Apple Calendar Ops · ClawHub's context-aware review of the artifact, metadata, and declared behavior.

Scanner verdict

SuspiciousMar 12, 2026, 3:28 AM

Verdict: suspicious
Confidence: medium
Model: gpt-5-mini
Summary: The skill appears to implement CalDAV access to Apple Calendar and matches its stated functionality, but packaging/documentation inconsistencies around where credentials come from (and the code reading an un-declared secrets.json) are concerning and warrant review before use.
Guidance: This skill largely does what it claims (CalDAV read/write to Apple Calendar), but before installing you should: 1) Inspect /home/agent/.openclaw/workspace/secrets.json and ensure it only contains the appleCalendar keys (appleId and appSpecificPassword) — the skill reads the entire file. 2) Prefer using an Apple app‑specific password (not your main Apple password). 3) Confirm the caldav baseUrl (defaults to caldav.icloud.com) and any configured calendarUrls to restrict which calendars the skill can access. 4) Because the registry metadata does not declare the secrets/config path, treat that as a packaging omission — either update the registry entry or avoid running the skill until you can control where credentials come from. 5) Run first with --dry-run or --list-calendars to verify behavior.
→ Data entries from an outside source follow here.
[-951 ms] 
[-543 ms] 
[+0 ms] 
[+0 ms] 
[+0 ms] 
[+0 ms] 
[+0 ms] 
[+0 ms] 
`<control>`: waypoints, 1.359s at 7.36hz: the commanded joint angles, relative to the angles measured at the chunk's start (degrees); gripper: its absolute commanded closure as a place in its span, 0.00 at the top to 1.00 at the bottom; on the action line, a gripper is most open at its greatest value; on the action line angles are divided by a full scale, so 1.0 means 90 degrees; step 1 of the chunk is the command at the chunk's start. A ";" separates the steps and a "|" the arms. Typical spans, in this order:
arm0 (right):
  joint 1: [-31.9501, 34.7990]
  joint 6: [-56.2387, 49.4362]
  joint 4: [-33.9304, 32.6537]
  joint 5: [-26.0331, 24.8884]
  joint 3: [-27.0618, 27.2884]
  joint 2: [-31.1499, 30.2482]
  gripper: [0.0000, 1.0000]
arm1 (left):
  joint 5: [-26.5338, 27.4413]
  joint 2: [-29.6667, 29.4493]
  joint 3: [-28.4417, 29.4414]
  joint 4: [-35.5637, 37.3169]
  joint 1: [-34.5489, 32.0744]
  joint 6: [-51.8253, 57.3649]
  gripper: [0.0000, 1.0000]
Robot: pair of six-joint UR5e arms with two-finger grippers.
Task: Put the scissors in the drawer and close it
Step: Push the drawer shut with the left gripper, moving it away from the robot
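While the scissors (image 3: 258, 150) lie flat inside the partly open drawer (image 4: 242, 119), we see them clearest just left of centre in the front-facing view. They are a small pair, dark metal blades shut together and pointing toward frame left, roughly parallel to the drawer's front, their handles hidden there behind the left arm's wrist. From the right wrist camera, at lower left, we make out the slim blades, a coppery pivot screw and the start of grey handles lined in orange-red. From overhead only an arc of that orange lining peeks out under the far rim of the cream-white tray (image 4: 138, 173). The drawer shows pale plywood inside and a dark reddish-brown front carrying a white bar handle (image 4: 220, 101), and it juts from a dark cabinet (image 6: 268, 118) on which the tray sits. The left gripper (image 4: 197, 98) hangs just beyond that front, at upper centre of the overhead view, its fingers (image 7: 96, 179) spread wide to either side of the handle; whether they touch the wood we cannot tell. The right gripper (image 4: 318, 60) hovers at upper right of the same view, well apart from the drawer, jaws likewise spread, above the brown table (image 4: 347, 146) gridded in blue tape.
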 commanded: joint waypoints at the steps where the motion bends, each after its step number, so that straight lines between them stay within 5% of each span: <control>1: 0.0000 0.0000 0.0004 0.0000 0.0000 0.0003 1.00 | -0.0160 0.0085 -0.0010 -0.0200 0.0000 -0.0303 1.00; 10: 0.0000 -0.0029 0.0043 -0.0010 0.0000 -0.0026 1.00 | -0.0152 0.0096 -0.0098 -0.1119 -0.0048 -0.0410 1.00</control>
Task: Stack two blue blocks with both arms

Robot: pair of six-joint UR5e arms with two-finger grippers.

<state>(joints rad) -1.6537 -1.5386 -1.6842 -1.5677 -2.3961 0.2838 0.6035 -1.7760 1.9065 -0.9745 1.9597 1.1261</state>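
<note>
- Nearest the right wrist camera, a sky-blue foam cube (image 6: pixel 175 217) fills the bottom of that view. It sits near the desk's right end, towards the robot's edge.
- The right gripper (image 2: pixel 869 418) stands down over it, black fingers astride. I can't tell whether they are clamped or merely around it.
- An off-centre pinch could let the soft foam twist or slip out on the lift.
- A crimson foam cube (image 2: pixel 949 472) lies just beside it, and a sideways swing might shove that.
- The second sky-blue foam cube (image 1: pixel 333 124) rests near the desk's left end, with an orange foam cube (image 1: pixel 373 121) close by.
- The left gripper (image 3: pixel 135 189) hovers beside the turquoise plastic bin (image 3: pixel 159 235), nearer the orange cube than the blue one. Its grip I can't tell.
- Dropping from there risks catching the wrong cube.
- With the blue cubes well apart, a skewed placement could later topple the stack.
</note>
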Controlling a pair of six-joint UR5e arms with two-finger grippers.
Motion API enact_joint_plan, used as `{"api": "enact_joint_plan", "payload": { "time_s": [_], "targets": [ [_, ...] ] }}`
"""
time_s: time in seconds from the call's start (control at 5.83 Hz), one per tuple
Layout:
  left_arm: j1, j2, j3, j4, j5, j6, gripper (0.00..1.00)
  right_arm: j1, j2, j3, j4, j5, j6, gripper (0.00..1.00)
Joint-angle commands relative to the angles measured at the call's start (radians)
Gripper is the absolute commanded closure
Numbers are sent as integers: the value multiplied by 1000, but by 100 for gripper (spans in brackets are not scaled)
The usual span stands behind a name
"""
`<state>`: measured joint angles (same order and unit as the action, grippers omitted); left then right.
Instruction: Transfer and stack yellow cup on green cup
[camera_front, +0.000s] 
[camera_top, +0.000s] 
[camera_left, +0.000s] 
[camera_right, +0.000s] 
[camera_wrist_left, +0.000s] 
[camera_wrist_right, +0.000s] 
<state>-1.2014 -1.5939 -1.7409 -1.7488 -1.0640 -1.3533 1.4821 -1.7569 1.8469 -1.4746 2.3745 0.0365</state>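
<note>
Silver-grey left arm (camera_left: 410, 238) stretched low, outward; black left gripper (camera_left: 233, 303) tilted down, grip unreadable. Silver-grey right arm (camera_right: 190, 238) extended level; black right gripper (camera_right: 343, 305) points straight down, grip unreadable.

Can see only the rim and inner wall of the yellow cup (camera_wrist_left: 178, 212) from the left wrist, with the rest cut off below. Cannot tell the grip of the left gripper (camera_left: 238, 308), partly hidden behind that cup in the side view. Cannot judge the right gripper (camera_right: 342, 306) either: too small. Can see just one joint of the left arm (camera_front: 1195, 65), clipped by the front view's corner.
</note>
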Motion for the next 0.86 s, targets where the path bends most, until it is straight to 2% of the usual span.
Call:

If you are not comfortable with a local secrets.json being read, do not install/run the skill until the credential handling is clarified.

Review Dimensions

Purpose & Capability: concernThe code implements CalDAV operations (discover, list, fetch, create, update, delete) which matches the description. However the SKILL metadata declares no required config paths or credentials while the SKILL.md and the code hard‑code a secrets file path (/home/agent/.openclaw/workspace/secrets.json). The skill legitimately needs Apple ID + app‑specific password, but the registry metadata omission is an incoherence.
Instruction Scope: noteRuntime instructions and scripts are narrowly scoped to CalDAV operations and call only the CalDAV endpoint (default https://caldav.icloud.com). The SKILL.md explicitly instructs the agent to read a local secrets.json for credentials; the code's load_all_secrets() reads the whole JSON file. This is within expected scope for an Apple Calendar CalDAV tool, but the explicit dependency on a workspace secrets file should be noted and checked.
Install Mechanism: okThere is no install spec or external download. The skill is instruction-plus-scripts included in the bundle. No network install or archive extraction is performed at install time, which lowers install-time risk.
Credentials: concernThe skill requires Apple credentials (appleId and appSpecificPassword) which are proportionate to CalDAV access. However the declared registry requirements list no env vars or config paths while the code expects and reads a workspace secrets.json containing these credentials. The code reads the full secrets.json (load_all_secrets()), not only the appleCalendar keys, so if that file contains unrelated sensitive values they would be accessible to this skill.
Persistence & Privilege: okThe skill does not request always:true and does not attempt to modify other skills or global agent settings. It runs as contained scripts and only acts when invoked.